Despite the BitTorrent explosion of the past few years there have always been file-sharers who believe that if you want secure access to content at the fastest speeds, Usenet is the place to obtain it.

Usenet does indeed have inherent security (at least for downloaders) and due to its users handing over hard cash for services, bandwidth is in plentiful supply. Couple this with retention (the length of time content is held on servers after upload) of around 1000 days and simple downloading mechanisms with NZB files, Usenet’s attraction has increased massively in the last few years.

But despite these perceived upsides, users are complaining more often that content they expect to be present on Usenet servers has actually gone by the time they try to retrieve it. The culprit – DMCA takedowns.

Speaking with Dutch news site Tweakers, Mark van Herpen, who is responsible for the processing of notice-and-takedown requests at Usenet provider Tweak News, says that in the past six months there has been a rapid increase in DMCA-type notices received from copyright holders, and not just the large ones either.

“It’s not necessarily big parties like Disney who want their content taken offline,” said Van Herpen. “Sometimes they are television companies too.”

On that front (although not exactly small) the UFC definitely appear to be targeting Usenet more heavily than in the past.

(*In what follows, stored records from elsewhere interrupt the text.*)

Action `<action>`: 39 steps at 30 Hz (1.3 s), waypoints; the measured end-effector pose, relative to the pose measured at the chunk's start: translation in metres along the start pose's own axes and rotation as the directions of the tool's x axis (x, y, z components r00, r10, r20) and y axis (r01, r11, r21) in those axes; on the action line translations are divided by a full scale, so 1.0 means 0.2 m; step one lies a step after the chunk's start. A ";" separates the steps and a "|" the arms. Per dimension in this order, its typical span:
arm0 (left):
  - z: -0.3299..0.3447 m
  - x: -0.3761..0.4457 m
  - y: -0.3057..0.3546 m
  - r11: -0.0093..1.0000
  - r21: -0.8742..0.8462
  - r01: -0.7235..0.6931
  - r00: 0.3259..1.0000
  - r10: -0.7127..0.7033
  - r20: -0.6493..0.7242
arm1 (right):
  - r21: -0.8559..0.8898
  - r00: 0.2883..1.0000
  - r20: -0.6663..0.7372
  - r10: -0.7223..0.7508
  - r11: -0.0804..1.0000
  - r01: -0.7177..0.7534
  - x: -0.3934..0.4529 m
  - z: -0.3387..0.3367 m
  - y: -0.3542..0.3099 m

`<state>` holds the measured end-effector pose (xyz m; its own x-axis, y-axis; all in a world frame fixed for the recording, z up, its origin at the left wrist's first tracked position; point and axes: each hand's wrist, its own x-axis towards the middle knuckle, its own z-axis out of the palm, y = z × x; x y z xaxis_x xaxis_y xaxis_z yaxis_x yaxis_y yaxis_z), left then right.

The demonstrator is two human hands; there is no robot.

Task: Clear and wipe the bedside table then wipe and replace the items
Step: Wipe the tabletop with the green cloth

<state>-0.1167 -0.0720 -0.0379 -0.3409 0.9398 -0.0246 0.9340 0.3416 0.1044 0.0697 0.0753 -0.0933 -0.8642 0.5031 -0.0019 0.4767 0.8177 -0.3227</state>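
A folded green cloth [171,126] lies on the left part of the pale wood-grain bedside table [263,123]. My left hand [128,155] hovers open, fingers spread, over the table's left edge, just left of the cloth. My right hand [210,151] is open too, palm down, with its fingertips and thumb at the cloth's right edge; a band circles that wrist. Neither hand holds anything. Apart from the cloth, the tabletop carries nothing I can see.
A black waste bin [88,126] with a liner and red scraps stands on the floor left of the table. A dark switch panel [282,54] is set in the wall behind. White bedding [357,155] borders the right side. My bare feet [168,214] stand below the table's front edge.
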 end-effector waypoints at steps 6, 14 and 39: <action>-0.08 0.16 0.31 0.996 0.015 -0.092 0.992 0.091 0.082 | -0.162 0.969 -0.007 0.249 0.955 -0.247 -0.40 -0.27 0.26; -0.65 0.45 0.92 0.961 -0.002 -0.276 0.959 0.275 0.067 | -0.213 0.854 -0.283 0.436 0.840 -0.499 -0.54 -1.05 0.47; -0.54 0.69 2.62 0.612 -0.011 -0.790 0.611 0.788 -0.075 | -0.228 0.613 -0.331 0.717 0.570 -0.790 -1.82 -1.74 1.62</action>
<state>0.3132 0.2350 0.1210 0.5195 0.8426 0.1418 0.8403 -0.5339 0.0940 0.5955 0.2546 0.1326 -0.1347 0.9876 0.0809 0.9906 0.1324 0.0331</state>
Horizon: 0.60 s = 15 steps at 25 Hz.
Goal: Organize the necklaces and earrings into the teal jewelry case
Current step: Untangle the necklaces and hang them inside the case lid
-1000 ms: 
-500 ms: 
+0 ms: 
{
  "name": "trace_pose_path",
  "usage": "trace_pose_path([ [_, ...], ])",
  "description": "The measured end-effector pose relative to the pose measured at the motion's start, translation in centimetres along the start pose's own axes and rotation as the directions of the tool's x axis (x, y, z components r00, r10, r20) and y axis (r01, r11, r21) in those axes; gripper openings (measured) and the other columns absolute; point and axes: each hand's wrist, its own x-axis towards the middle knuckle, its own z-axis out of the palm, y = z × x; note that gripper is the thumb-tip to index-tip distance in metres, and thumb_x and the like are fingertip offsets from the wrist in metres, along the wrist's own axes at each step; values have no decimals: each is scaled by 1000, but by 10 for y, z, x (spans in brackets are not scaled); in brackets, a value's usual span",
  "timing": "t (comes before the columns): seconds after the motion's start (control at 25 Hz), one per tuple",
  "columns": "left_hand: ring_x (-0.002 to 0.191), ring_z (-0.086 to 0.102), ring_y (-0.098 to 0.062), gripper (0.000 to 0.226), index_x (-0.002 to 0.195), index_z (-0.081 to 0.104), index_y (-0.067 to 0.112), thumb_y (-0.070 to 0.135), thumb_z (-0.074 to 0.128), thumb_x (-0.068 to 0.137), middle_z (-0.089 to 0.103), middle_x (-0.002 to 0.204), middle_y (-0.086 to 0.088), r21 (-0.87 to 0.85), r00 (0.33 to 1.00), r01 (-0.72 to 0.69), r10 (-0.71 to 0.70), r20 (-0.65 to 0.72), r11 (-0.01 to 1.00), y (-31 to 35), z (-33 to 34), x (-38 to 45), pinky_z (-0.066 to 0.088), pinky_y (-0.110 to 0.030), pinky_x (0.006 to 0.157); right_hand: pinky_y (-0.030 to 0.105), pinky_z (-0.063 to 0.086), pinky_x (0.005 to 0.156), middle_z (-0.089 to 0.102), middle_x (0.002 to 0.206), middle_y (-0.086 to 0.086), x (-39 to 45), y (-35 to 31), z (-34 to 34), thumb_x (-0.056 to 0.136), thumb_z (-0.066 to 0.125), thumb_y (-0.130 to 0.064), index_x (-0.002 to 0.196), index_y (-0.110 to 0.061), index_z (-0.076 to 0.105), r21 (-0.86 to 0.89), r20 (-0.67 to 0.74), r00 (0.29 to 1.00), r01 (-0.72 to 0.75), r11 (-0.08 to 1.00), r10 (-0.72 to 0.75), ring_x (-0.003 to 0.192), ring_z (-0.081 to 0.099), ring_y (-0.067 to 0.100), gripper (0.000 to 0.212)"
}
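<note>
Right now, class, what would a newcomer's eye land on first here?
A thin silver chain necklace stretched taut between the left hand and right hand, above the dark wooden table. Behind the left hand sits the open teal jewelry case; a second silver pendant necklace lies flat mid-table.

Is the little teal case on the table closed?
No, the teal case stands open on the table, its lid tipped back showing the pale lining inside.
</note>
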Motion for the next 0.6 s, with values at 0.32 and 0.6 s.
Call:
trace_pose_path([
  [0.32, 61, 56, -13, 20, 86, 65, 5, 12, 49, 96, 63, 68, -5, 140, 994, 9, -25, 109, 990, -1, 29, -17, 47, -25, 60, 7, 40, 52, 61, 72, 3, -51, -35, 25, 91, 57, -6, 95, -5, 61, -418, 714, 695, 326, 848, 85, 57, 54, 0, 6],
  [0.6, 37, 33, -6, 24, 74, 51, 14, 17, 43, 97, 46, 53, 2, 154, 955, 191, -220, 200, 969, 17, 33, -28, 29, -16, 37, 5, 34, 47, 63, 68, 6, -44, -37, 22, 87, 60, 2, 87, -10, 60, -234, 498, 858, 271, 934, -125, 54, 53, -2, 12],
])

After reading several complaints that UFC content was being quickly removed from Usenet immediately following their live events, we approached their anti-piracy company for comment.

“What my team does is monitor usenet 24/7 using a Bayesian Classifier. We also verify everything 100% to ensure we are making the proper removal requests for the UFC and our other clients,” Joe Morganelli of Morganelli Group LLC told TorrentFreak.

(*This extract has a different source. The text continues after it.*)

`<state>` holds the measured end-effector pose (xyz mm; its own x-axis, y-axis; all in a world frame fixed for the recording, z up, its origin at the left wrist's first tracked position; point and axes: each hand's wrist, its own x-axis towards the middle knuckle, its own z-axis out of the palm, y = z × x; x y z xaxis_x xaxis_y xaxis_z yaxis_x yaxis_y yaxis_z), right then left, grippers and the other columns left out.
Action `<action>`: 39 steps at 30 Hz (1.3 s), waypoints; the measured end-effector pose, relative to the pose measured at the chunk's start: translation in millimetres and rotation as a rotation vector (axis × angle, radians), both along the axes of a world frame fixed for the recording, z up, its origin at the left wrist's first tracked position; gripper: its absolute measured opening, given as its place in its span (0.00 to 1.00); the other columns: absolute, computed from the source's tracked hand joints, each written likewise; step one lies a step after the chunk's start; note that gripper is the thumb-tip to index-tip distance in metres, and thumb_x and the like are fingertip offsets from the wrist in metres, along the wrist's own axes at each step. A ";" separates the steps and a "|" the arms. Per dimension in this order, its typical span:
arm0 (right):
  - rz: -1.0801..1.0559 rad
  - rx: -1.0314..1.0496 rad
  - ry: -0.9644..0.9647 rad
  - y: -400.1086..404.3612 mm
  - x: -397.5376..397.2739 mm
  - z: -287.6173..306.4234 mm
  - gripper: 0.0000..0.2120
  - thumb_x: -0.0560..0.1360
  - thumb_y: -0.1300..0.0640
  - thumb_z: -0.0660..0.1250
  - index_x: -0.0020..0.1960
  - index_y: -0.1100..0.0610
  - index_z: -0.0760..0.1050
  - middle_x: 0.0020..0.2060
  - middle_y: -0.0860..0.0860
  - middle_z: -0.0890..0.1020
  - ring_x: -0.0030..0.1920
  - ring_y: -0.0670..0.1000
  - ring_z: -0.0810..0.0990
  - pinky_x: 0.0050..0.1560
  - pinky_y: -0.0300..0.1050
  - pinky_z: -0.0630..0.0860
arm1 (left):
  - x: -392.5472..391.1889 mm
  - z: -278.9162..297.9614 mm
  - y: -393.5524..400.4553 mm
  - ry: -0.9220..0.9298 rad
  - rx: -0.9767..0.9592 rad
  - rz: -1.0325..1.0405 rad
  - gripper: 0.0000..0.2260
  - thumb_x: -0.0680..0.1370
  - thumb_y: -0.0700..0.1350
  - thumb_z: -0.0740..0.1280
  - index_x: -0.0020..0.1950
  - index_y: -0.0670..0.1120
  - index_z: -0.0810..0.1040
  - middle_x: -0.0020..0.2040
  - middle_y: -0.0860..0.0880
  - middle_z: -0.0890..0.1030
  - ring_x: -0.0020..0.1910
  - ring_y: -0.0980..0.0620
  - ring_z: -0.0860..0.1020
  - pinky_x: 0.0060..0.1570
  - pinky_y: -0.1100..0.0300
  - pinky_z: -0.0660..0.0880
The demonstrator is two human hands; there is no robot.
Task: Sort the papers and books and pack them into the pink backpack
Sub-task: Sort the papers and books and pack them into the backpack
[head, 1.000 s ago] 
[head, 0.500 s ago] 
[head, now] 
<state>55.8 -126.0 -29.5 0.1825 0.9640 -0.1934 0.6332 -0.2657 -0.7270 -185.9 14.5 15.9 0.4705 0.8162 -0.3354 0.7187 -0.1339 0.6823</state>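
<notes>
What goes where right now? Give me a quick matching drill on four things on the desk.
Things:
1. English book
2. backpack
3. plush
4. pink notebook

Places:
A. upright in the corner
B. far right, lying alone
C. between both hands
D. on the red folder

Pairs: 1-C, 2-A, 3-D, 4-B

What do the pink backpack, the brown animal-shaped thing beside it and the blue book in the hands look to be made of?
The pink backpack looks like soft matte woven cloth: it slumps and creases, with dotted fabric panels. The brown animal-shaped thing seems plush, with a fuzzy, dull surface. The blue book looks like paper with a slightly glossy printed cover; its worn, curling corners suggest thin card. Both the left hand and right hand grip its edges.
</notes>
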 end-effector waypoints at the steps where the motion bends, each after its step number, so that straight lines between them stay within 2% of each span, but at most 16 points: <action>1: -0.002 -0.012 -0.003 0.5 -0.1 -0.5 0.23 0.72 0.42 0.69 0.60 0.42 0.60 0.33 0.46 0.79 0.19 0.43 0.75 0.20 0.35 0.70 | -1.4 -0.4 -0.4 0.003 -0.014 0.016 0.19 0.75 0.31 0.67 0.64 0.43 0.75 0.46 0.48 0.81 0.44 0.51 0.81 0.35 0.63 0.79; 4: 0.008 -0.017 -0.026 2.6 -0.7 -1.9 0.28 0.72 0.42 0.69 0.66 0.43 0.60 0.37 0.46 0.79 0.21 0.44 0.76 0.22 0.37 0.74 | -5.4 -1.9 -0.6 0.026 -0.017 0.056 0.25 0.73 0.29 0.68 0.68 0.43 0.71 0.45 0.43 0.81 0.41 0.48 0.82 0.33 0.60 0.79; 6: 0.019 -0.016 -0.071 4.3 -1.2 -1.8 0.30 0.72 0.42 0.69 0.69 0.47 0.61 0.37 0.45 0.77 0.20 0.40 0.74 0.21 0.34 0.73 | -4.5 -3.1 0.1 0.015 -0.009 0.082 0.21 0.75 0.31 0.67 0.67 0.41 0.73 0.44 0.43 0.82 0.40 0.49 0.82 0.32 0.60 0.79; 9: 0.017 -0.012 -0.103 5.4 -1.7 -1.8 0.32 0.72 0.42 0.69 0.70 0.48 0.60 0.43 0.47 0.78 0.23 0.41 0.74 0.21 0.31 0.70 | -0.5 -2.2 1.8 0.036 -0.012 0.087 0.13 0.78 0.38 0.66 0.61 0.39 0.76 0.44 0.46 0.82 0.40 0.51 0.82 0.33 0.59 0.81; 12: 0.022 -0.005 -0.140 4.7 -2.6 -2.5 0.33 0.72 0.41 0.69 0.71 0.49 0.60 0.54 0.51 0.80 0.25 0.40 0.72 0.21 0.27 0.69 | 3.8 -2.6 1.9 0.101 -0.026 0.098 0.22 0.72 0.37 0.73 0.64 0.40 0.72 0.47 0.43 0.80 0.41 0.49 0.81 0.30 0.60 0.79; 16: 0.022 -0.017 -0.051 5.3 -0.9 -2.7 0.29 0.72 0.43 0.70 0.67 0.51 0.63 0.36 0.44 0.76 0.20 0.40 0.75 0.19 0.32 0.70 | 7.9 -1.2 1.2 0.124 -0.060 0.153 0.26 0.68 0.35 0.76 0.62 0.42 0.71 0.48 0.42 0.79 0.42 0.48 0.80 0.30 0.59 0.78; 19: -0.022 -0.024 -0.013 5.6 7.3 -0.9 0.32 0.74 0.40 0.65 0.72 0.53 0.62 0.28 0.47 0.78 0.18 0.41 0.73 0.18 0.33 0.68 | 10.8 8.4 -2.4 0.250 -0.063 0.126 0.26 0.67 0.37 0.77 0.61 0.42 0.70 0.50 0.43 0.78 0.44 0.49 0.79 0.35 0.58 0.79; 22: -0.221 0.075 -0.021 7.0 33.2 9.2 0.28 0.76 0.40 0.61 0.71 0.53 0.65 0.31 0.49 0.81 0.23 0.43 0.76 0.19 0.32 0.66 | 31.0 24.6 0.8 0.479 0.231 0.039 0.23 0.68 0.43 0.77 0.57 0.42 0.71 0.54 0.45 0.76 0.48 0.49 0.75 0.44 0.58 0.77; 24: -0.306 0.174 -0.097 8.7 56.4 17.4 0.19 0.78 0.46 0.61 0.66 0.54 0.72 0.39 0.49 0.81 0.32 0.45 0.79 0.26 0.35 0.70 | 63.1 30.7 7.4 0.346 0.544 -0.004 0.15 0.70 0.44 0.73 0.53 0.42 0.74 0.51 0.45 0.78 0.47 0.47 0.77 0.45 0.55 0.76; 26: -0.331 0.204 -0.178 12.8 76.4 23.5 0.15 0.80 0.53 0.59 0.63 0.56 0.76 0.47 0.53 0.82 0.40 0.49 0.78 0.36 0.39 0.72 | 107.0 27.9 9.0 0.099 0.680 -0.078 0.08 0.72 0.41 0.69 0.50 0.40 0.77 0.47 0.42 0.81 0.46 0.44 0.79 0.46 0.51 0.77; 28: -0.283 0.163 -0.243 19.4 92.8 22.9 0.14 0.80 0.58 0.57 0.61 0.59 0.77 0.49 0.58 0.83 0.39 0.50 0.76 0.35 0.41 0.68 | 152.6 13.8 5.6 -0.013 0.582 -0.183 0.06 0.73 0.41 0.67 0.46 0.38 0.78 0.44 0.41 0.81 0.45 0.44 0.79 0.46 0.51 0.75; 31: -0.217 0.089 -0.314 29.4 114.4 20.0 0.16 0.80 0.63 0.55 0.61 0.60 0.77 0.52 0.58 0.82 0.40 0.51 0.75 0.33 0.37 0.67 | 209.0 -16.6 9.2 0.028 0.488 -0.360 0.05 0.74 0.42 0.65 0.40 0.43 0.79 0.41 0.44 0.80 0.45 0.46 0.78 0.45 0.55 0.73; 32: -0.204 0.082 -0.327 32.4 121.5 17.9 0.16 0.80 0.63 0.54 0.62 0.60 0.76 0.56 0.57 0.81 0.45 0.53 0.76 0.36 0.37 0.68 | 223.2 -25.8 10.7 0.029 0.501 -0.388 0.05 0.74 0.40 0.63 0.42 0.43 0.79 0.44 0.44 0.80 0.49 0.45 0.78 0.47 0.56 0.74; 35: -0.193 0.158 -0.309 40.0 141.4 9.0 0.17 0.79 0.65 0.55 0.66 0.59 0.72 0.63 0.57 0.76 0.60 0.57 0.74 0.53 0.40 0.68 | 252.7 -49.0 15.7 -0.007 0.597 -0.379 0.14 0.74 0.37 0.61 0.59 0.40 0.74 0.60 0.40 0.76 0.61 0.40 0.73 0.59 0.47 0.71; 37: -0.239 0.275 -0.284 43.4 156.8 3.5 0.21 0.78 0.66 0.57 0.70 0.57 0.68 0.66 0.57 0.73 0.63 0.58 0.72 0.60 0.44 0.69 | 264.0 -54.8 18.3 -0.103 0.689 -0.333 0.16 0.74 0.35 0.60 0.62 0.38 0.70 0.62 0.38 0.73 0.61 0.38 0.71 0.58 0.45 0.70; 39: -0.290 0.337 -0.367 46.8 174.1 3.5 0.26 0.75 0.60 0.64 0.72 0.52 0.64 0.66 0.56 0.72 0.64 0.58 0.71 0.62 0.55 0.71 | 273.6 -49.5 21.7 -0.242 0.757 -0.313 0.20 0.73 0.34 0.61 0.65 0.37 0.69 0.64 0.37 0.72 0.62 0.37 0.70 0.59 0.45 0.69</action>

“My team also has many ‘insiders’ that keep us on the pulse of what is going on with changes. There is no other company that does what we do with such success and speed.”

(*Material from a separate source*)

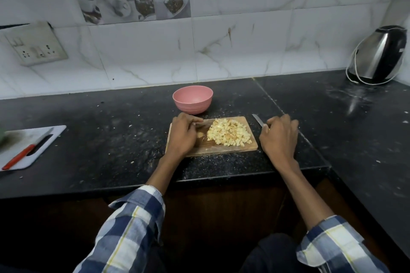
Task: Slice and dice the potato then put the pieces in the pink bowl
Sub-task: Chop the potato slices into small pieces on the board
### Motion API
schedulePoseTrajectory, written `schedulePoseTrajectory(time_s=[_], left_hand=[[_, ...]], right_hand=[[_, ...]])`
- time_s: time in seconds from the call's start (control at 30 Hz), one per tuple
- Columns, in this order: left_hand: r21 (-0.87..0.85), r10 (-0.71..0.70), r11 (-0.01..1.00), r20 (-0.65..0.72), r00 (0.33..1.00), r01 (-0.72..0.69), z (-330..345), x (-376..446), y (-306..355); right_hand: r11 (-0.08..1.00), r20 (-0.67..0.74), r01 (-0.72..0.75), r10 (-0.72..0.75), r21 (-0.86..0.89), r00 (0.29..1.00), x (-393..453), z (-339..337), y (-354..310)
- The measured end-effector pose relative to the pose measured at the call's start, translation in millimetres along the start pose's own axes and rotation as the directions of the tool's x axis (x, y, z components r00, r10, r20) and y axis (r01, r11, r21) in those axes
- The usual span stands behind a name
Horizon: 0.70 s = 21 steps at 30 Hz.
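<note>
We have the potato pieces [228, 135] in a heap on the wooden board [253, 147], between our two hands. They are small, pale cubes. We think they are light, wet and a bit slippery, so they may slide and roll away if we push them too fast. Picking them up one by one looks slow. It looks better to scoop a bunch from the side, or to lift the board by its edges and tip them off.

Our left hand [184, 135] sits on the board, just beside the heap, with the fingers bent a little. A small bit of potato seems to lie by the fingertips, but we cannot tell if the hand holds anything.

Our right hand [279, 137] is off the far side of the board from the left one. It is wrapped around the handle of the knife [257, 120], and the blade sticks out away from us.

The pink bowl [192, 99] stands past our left hand, close to the board's far edge. It looks empty, so the cutting seems done and the moving is next.

Far out from the left hand lie a white board [55, 133] and a red knife [20, 155]. Far past the right hand stands a kettle [379, 55].
</note>
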<state>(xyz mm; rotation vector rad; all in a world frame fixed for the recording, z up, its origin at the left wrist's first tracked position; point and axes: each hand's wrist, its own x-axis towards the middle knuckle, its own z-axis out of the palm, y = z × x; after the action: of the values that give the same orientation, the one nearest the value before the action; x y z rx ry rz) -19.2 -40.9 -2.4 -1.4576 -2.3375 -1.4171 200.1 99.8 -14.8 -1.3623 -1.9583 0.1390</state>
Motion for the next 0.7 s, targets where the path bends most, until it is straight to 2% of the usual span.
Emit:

Morganelli refused to go into further detail with us on how this all works but what is clear is that aside from monitoring Usenet directly, anti-piracy companies are also getting their information from Usenet indexing sites such as Newzbin and NZBMatrix. When people post up links to content, this is monitored by anti-piracy companies directly and orders for that content to be removed are issued straight away.

“The public has only just started to notice it now,” said the owner of another major Usenet provider who does not want to be named. “The increase is continuing. We’re pretty heavily under attack at the moment.”

The systems being used by rightsholders are increasingly automated and according to Steve, a representative from popular Usenet company Astraweb, his company has little choice but to comply with each and every one or risk becoming a target.

“We have an automated process. Nearly everything about Usenet is an automated process, and DMCA notification processing is just another automated process,” he explained recently.

“DMCAs: it’s a given. We receive, we process! No debates! End of story! If we want to continue to operate as a business, we have to comply or get shut down.”

Steve said that his company is receiving more DMCAs than it has done in the past due to false rumors that his company doesn’t respond to DMCA notices, but what is clear is that many providers are feeling the strain in their takedown departments.

Niels Huijbregts, spokesman for Xs4all, reported an increase in newsgroup takedown notices during the legal battle between BREIN and News-Service Europe, a fight that BREIN won.

“When the case was ongoing in court a huge number of notice-and-takedowns came in,” Huijbregts says, adding that he suspected BREIN wanted to show that the company did not adequately respond to the requests. Whatever the response, the outcome was catastrophic for News-Service who soon announced their closure.

While there can be little doubt that Usenet is being targeted more heavily than in the past, a content-removal crisis point is yet to be reached with many people perfectly happy with their lot. That said, a tipping point could soon be here. Already there is a growing feeling that BitTorrent is a better bet if people want to be sure that the content they seek is actually still online.